▶ [What to do] Every line holding the word "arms" should be copied from the material.

▶ [Data records]
..............................

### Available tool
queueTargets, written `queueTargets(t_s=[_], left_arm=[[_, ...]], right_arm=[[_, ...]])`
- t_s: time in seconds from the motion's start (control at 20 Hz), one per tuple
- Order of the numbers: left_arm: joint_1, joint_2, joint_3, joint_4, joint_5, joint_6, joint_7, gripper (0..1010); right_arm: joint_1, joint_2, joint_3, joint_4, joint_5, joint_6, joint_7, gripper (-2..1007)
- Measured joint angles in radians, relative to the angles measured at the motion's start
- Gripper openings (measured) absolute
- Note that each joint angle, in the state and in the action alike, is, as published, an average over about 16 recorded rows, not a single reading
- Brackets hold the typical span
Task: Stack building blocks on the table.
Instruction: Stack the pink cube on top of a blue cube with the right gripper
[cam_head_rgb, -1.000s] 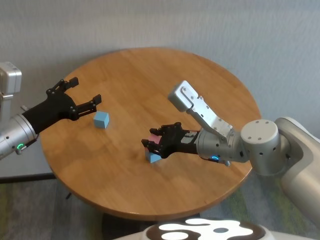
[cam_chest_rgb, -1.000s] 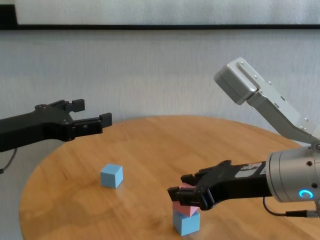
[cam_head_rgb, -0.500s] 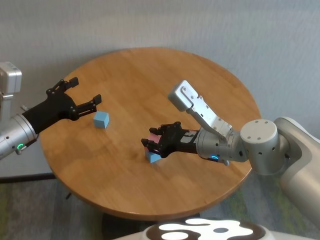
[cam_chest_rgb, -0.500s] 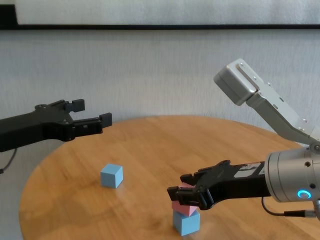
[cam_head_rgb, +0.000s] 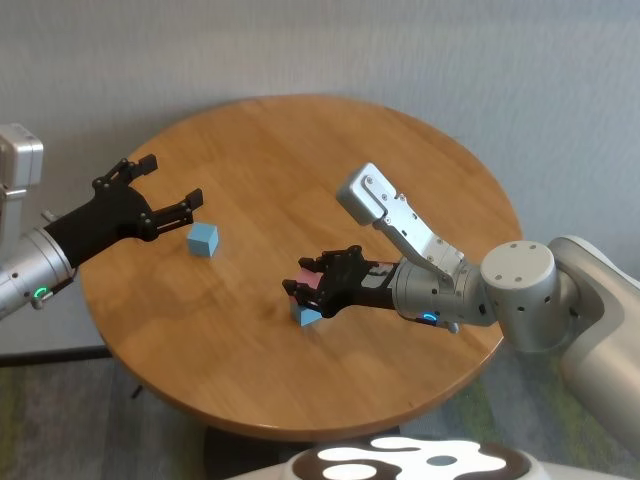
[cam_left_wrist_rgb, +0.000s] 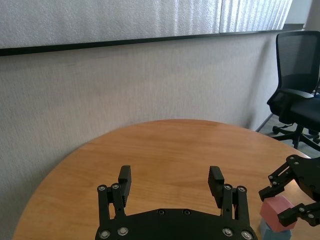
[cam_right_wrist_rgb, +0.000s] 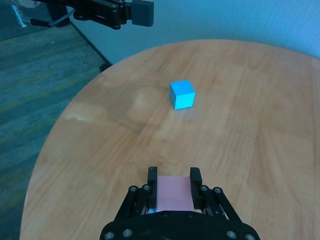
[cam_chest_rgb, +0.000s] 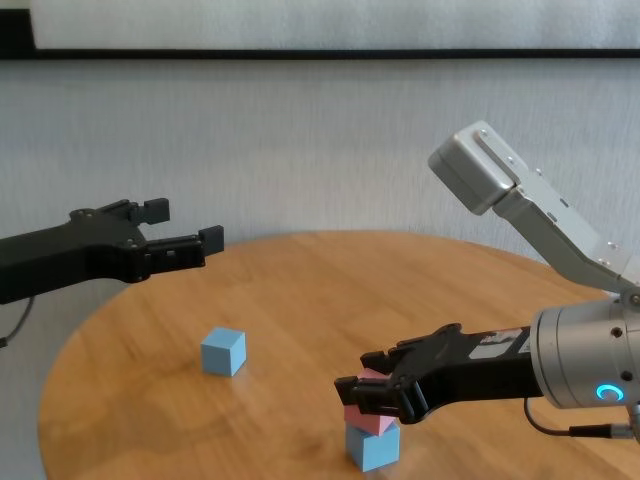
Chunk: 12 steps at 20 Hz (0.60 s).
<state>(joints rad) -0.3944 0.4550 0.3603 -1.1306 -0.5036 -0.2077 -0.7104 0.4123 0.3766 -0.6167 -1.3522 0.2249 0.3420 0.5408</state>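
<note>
The right gripper (cam_chest_rgb: 362, 398) has its black fingers (cam_right_wrist_rgb: 152, 176) clenched on the pink block (cam_chest_rgb: 371, 415), one finger on each of two opposite faces, and the pink block sits on top of a light blue block (cam_chest_rgb: 373, 446) near the front of the round wooden surface (cam_head_rgb: 330, 170). In the chest view the pink cube's bottom face meets the blue cube's top, turned a little askew to it; whether its weight rests there cannot be told. The left gripper (cam_head_rgb: 172, 187) hangs in the air to the left of that two-block stack, above the surface's edge, its fingers (cam_left_wrist_rgb: 124, 177) spread wide with nothing between them. A second light blue block (cam_head_rgb: 203, 239) lies alone on the surface, well left of the stack and just beside the left gripper's fingertips in the head view. All three blocks are small matte cubes with crisp edges; the surface is glossy honey-coloured wood with visible plank seams and grain. In the right wrist view the lower blue block is almost wholly hidden under the pink one and the gripper body, and the left wrist view cuts it off at the frame's edge.
</note>
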Motion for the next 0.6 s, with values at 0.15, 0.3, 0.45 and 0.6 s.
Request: queueTargets(t_s=[0.15, 0.3, 0.45, 0.6], left_arm=[[0.0, 0.0, 0.0, 0.0, 0.0, 0.0, 0.0, 1000], [0.0, 0.0, 0.0, 0.0, 0.0, 0.0, 0.0, 1000], [0.0, 0.0, 0.0, 0.0, 0.0, 0.0, 0.0, 1000], [0.0, 0.0, 0.0, 0.0, 0.0, 0.0, 0.0, 1000]], right_arm=[[0.0, 0.0, 0.0, 0.0, 0.0, 0.0, 0.0, 352], [-0.001, 0.0, 0.0, -0.001, 0.0, 0.0, 0.0, 352], [0.0, 0.001, 0.0, -0.001, 0.0, 0.0, -0.001, 359], [0.0, 0.001, 0.0, -0.001, 0.0, 0.0, -0.001, 388]])
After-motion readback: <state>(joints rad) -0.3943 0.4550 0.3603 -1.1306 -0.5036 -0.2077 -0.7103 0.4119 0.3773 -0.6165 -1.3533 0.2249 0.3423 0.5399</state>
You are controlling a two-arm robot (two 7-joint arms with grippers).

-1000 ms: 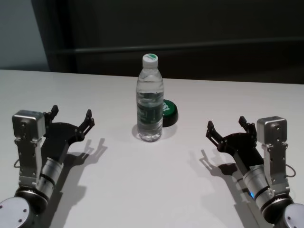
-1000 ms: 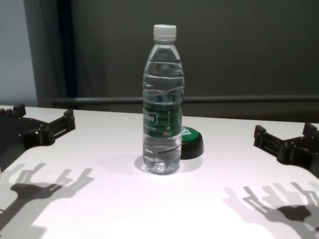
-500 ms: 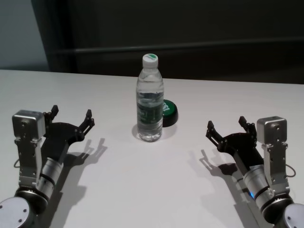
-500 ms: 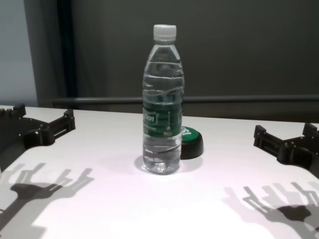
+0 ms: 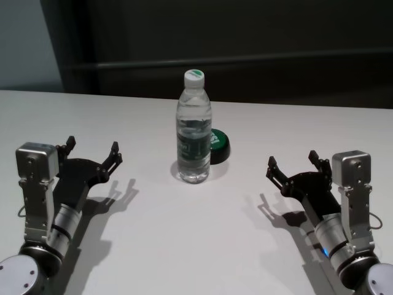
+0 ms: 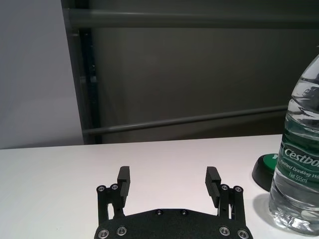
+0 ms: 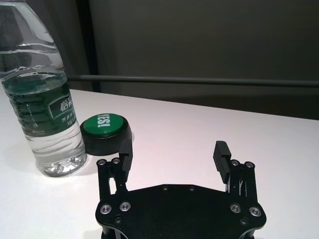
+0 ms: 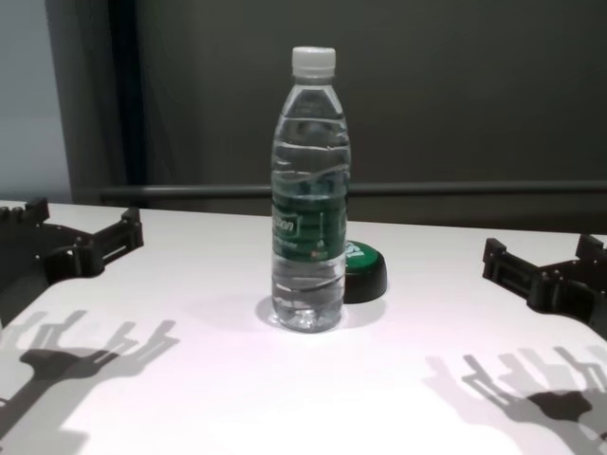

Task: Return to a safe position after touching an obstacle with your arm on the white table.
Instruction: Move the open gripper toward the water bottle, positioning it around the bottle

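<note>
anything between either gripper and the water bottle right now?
Nothing visible. The tall clear plastic water bottle with a white cap stands upright mid-table, with bare white table between it and the open left gripper and open right gripper. The low black puck with a green top sits behind the bottle towards the right, off both paths.

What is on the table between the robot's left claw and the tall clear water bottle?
Nothing: in the head view, only bare white table and a shadow lie between the open left gripper and the tall clear plastic water bottle.
</note>
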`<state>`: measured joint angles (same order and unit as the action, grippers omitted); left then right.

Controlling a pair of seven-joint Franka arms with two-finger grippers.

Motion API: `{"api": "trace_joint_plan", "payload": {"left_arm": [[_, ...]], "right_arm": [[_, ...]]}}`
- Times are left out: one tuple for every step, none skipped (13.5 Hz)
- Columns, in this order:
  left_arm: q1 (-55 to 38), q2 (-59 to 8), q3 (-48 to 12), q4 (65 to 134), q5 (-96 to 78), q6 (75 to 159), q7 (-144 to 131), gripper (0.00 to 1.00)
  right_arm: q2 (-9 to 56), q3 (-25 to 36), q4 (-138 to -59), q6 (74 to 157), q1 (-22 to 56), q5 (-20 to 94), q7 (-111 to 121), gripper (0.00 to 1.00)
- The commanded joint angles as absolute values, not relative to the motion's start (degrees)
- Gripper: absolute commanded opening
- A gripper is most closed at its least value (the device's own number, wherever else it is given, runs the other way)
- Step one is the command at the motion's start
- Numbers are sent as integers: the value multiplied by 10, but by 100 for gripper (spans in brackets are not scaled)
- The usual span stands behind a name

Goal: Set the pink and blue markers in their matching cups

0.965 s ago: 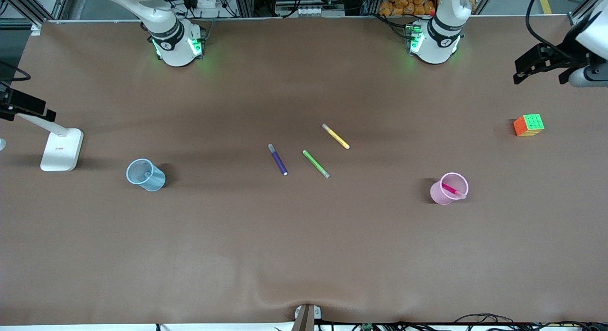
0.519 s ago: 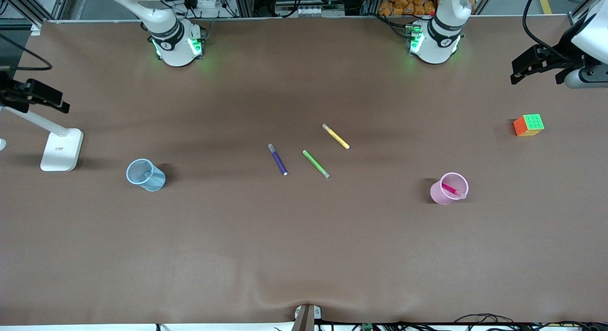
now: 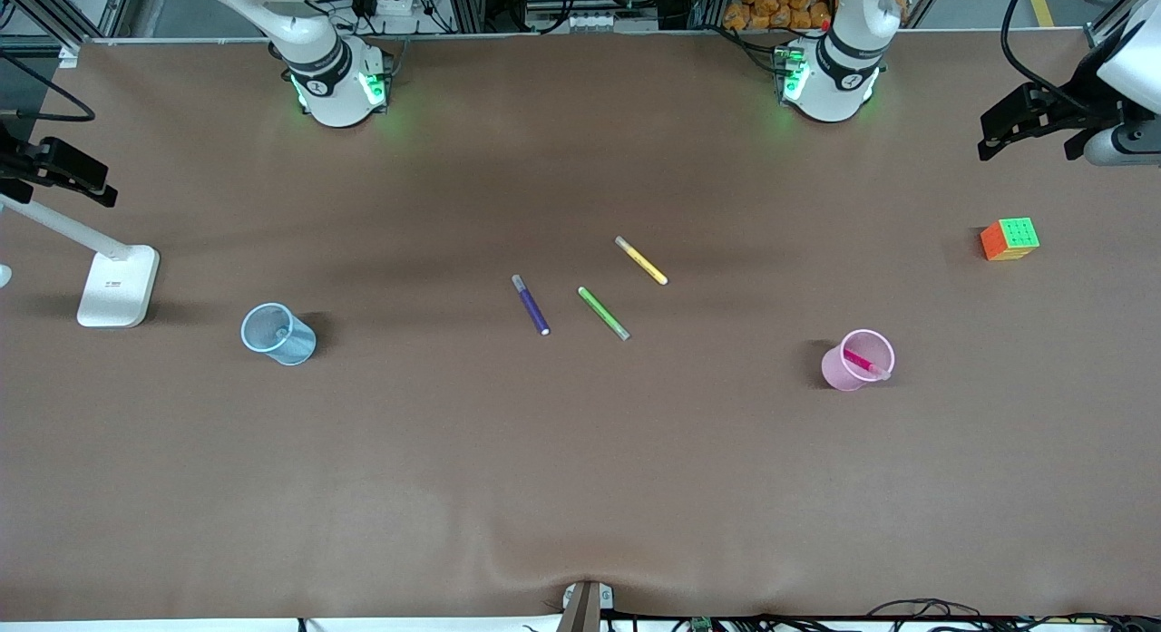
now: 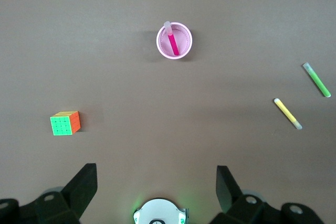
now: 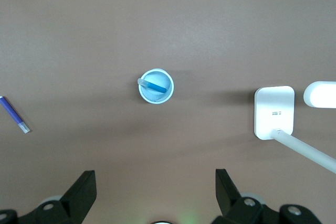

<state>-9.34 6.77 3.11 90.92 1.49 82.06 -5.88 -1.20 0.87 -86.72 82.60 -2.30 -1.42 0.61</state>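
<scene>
Both markers sit in their cups, so the job looks finished. The pink marker (image 3: 863,362) leans in the pink cup (image 3: 855,362) at lower right of the front view; the blue marker (image 5: 154,85) lies slanted in the blue cup (image 5: 156,86), mid-frame in the right wrist view. The purple marker (image 3: 531,305), green marker (image 3: 604,313) and yellow marker (image 3: 641,260) lie unused at centre. The left gripper (image 4: 156,195) hangs high over its base, fingers spread wide; the right gripper (image 5: 155,195) likewise, wide apart, both probably parked clear.

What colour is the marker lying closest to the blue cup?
Dark purple marker, clearest in the front view; the blue cup stands toward the right arm's end.
</scene>
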Motion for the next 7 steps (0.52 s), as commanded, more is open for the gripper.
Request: {"api": "trace_joint_plan", "payload": {"left_arm": [[-87,72,25,907,13,817,-63,100],[-87,72,25,907,14,817,-63,100],[-88,73,25,907,14,817,-63,100],[-88,73,25,907,14,817,-63,100],[-88,73,25,907,14,816,-63,100],[-87,73,25,906,14,814,-63,100],[-87,73,25,906,14,814,-63,100]], "right_arm": [[-16,-4,-866,827,-38,-18,8,100],[-16,-4,-866,827,-38,-18,8,100],[-16,-4,-866,828,-38,-18,8,100],[-16,-4,-866,828,-37,-17,8,100],[-15,-4,-866,828,-36,-17,8,100],[-15,-4,-867,828,-35,-17,8,100],[-16,-4,-867,828,-35,-17,8,100]]}}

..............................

▶ [Solution]
You are controlling a two-arm robot (two 7-joint arms with grippers).
Controlling a pair of seven-joint Franka arms with two-finger grippers.

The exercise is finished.